Le verset suivant décrit l'extraordinaire croissance de cette plante. C'est ainsi que se passent les choses dans le Royaume de Dieu: cela commence par un petit bébé à Bethléhem, né dans le plus grand dénuement, se poursuit par un Jésus de Nazareth itinérant n'ayant pas d'endroit où reposer la tête, un humble prédicateur sans grand succès mourant sur une croix, et cela aboutit à une Eglise composée au cours des siècles de millions de croyants. L'enfant de Bethléhem devient le Roi glorieux de 1 Corinthiens 15:27.28 à qui toutes choses sont soumises, et la poignée de disciples se transforme en une multitude de rachetés autour de son trône. Les oiseaux qui bâtissent leur nid dans l'arbuste (Psaume 104:12) symbolisent les croyants du monde entier. Ainsi la parabole décrit la croissance visible de l'Eglise due au pouvoir divin de l'Evangile. Elle brise les frontières de l'ancien Israël et atteint les nations du monde entier, franchit le temps et l'espace, ne connaît aucune frontière et prévaut contre les puissances de l'enfer (Matthieu 16:18).
Cette parabole, comme la précédente, est un encouragement pour la foi. Elle la stimule, exhorte à l'ardeur et la persévérance dans l'annonce de l'Evangile. Elle remplit aussi d'espérance et de joie. Notre travail n'est pas vain dans le Seigneur (1 Corinthiens 15:58).

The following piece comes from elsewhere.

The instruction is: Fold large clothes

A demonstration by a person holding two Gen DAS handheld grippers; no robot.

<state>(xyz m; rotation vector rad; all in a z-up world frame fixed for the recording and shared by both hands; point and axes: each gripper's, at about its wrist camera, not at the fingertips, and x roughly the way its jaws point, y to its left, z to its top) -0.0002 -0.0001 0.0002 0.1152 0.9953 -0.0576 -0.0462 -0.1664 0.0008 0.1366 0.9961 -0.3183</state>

Les deux derniers versets décrivent la pratique courante de Jésus. Il avait l'habitude de parler en paraboles. Il le faisait "selon qu'ils étaient capables de l'entendre", en tenant donc compte de l'aptitude des gens à assimiler son enseignement. Comme tout bon professeur ou prédicateur doit le faire! De plus, il se donnait la peine de fournir à ses disciples toutes les explications dont ils avaient besoin. En somme, des cours particuliers. L'Evangile veut être semence de vie, mais sait aussi être semence de mort. Il partage l'humanité en deux camps: non pas les bons et les méchants, les savants et les incultes, les riches et les pauvres, mais ceux qui entendent et ne comprennent pas, qui saisissent le sens littéral des paraboles mais pas leur signification profonde (foules de la Galilée), et ceux dont les oreilles et les coeurs sont ouverts au divin message (disciples).
Thèmes de réflexion:
Ce ne sont pas nos nuits sans sommeil, nos veilles, nos tourments, ni même nos conférences, colloques et synodes, si utiles soient-ils, qui feront germer la semence. Que d'angoisses dans l'Eglise! "Cela ne pousse pas, ou cela pousse si mal! Le jardin de l'Eglise est stérile, le blé ne germe plus. Il n'y a plus que du liseron, des ronces, de mauvaises herbes!" Alors on tente des réformettes ou des révolutions en profondeur, mais c'est peine perdue. La croissance est l'oeuvre de Dieu. A condition que le grain soit bon, celui-là même que le Seigneur nous a confié, et qu'il soit effectivement semé. Pour tout le reste, le Seigneur sait se passer de nous. Donc priorité à l'annonce de l'Evangile, et patience et confiance dans l'oeuvre divine. Ce qui ne veut pas dire immobilisme et inertie et n'interdit pas à l'Eglise de faire preuve d'esprit d'initiative et d'être "de son époque".